Devant cet équipage ivre mort, certains passagers, comme le comte Étienne, les deux chevaliers Guillaume de Roumare et Édouard de Salisbury, préfèrent quitter le bateau.
Sage décision... qui leur sauvera la peau !
Droit sur le rocher du Quilleboeuf !
La Blanche-Nef file bientôt tout droit sur les flots, avant d'aller s'encastrer tout son flanc gauche sur le grand rocher de Quilleboeuf, à la sortie de Barfleur : à peu près à l’endroit où, aujourd'hui, se trouve le phare de Gatteville.
Un endroit dangereux, marqué par de puissants courants, qui a vu plusieurs navires sombrer corps et bien, au cours des siècles...
Le tout premier de cette sombre série étant celui de la Blanche-Nef !
Trois survivants !
Tout est fini. Seigneurs, prélats, l'héritier du trône anglais, tous viennent de perdre la vie, dans le pathétique naufrage de la Blanche-Nef.
Enfin : pas tout à fait !
À ce moment de l'histoire, il nous reste trois survivants :
- un boucher de Rouen, Bérold ;
- Geoffroi, fils du seigneur Gillebert de l'Aigle.
Les deux s’accrochent désespérément à la grande vergue.
Le troisième ? Il s’agit de Thomas, le capitaine, qui lutte non loin dans les flots, pour ne pas se noyer. Il demande aux deux autres rescapés où se trouve le fils du roi. En apprenant sa mort, Thomas préfère se laisser couler...
Geoffroi finit par tomber du mat et se noie. Bérold est recueilli quelques heures plus tard par des pêcheurs.
Au petit matin, des habitants retrouvent le trésor du roi, le cadavre du comte de Chester, ainsi que quelques autres dépouilles sur les rochers.
La terrible nouvelle
Henri Ier, qui entre-temps avait débarqué en Angleterre, s’inquiète de ne pas avoir de nouvelles de ses enfants
La sinistre nouvelle arrive à la cour anglaise le surlendemain.

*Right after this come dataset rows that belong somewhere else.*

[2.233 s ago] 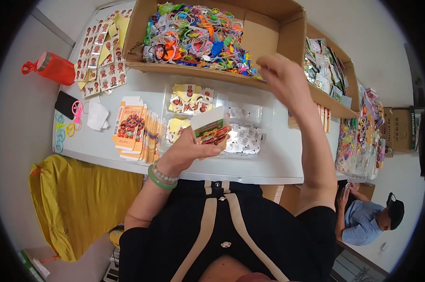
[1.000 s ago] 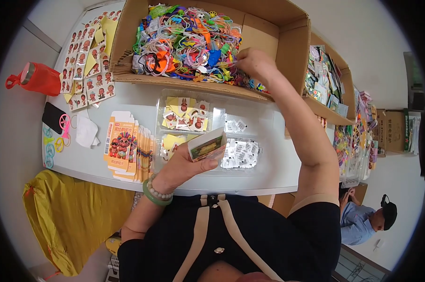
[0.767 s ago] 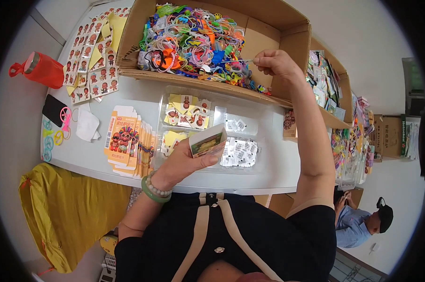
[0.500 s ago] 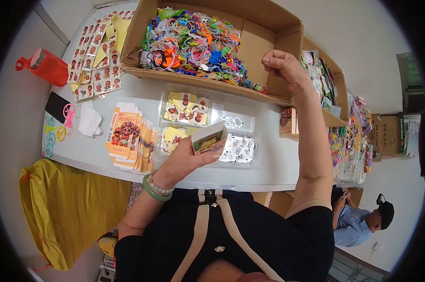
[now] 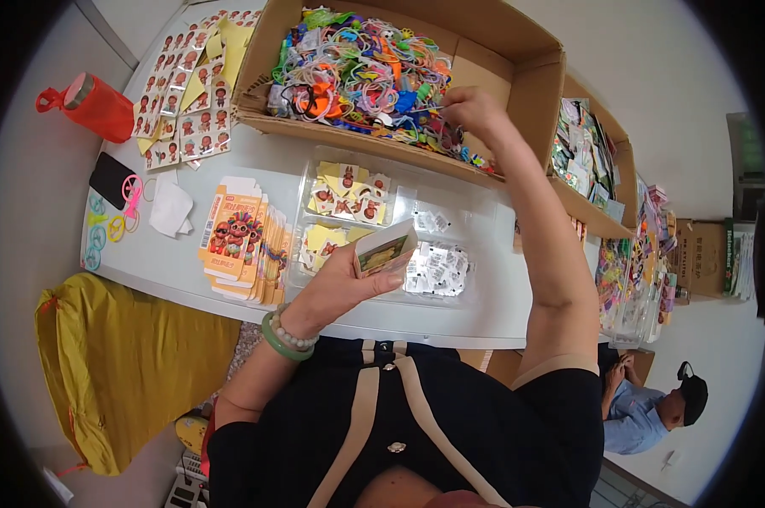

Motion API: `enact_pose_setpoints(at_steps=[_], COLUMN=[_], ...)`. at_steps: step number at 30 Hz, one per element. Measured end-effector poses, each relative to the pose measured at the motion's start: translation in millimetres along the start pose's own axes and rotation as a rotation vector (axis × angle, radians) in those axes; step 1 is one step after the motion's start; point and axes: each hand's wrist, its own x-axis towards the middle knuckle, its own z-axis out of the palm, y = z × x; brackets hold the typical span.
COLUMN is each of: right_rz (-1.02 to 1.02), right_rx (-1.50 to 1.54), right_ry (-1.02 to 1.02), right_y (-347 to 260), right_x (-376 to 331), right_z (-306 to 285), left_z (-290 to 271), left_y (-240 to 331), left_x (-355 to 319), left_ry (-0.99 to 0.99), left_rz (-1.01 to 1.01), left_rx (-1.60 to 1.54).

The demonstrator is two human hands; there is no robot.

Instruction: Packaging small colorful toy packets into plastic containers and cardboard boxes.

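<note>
My left hand [image 5: 342,288] grips a small open paper box [image 5: 382,252], tilted above a clear plastic tray [image 5: 296,271]. Beyond the tray stands a large cardboard box [image 5: 349,138], its left part heaped with tangled colourful small toys [image 5: 365,72]. My right hand [image 5: 477,113] reaches into this box at the right edge of the heap, fingers closed together against the toys. What the fingertips pinch, if anything, is hidden. In the tray lie cut sticker pieces [image 5: 346,190] on yellow paper and small white packets [image 5: 437,269].
Left of the tray are stacked flat orange cartons [image 5: 234,233]. Farther left lie a phone [image 5: 112,180], sticker sheets [image 5: 200,127] and a red bottle [image 5: 95,110]. A second cardboard box [image 5: 598,216] holds shiny packets at the right. Another person [image 5: 645,411] sits at far right.
My right hand has moved left and slightly down, from over the box's bare right part to the toy heap. My left hand still holds the small box. The view has shifted a little.
</note>
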Motion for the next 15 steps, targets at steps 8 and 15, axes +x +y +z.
enact_pose_setpoints(at_steps=[8,15], right_rz=[-0.04,-0.122], right_rx=[0.573,0.822], right_ry=[0.009,-0.013], right_y=[-5,-15], right_x=[-55,-87], right_z=[-66,-75], left_z=[1,4], left_y=[-2,-5], left_x=[2,-2], left_ry=[0.033,0.067], left_rz=[0.009,0.004], left_rx=[-0.017,-0.044])
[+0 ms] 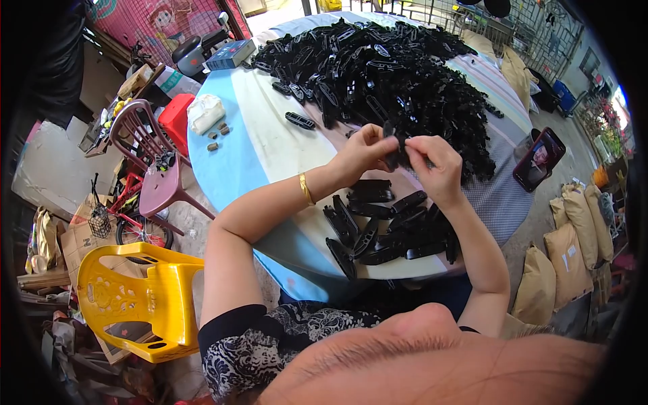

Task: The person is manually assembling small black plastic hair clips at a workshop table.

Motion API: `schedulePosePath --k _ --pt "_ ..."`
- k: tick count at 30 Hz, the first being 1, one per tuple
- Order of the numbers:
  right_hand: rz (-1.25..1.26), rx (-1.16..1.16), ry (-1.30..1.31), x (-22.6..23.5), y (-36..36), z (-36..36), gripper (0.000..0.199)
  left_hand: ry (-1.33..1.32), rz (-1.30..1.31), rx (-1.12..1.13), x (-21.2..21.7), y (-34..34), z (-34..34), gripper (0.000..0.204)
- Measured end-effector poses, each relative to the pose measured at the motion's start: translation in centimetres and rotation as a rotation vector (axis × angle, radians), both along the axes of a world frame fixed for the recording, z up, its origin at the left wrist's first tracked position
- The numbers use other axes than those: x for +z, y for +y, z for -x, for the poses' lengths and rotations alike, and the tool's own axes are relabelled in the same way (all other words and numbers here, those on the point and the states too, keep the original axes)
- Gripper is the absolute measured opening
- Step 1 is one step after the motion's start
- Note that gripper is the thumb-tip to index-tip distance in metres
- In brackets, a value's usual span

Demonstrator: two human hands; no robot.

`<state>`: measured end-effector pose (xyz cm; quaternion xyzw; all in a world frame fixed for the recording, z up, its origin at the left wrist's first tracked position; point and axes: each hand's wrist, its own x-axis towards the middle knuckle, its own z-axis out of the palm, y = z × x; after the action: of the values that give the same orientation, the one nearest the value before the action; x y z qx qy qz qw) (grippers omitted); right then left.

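Head view: left hand (364,152) and right hand (435,162) both pinching closed on one black plastic part (395,145), meeting above round table (250,135). Big heap of parts (385,67) lying behind hands; small pile (385,229) lying nearer table's front edge. Phone (538,159) leaning at table's right edge.

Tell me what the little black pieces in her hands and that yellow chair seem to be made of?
The black piece pinched between the left hand and right hand looks like moulded plastic: uniform black with a dull sheen, like the pile behind. The yellow chair also looks like moulded plastic, glossy, one colour throughout, with cut-out patterns.
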<state>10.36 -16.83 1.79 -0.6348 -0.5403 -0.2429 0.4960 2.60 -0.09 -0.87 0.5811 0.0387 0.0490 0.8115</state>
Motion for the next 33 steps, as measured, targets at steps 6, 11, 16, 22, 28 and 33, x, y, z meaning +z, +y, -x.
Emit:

Un enfant se jette aux pieds du roi, hurlant ces mots terribles : « Hélas, sire, tout est perdu ! »
La suite des évènements
Guillaume Adelin laissait derrière lui une veuve de 12 ans, Mathilde. La petite comtesse d'Anjou part s'enfermer à l’abbaye de Fontevraud : elle y deviendra la seconde abbesse.
Mais une grave crise couvait… Il n’y a plus d’héritier, sur le trône anglais !
Il ne reste à Henri Ier qu'une fille, Mathilde. Elle prend le surnom de l’Emperesse, lorsqu’elle épouse l’empereur germanique Henri V.
Deux ans après la mort de ce dernier, en 1127, Henri Beauclerc la marie au comte d'Anjou Geoffroy Plantagenêt.
À la mort d’Henri Ier, en 1135, un de ses neveux, Étienne de Blois, s’empare du trône anglais.
Il faudra des années d’âpres batailles, avant que le fils aîné de Mathilde, Henri, ne soit reconnu comme souverain légitime d’Angleterre, puis sacré sous le nom d’Henri II.
Le fondateur de la dynastie royale anglaise des Plantagenets, dont devait faire partie les célèbres rois Édouard III (qui participe à la guerre de Cent Ans) ou Richard II (qui inspirera Shakespeare dans sa pièce éponyme)...
Sources
- Serge Bertino. Guide de la mer mystérieuse. Éditions Tchou, 1970.
- Auguste Lecanu. Histoire du diocèse de Coutances et Avranches. 1877.
- Naufrage de la Blanche-Nef (1120). Encyclopédie Wikimanche, wikimanche.fr.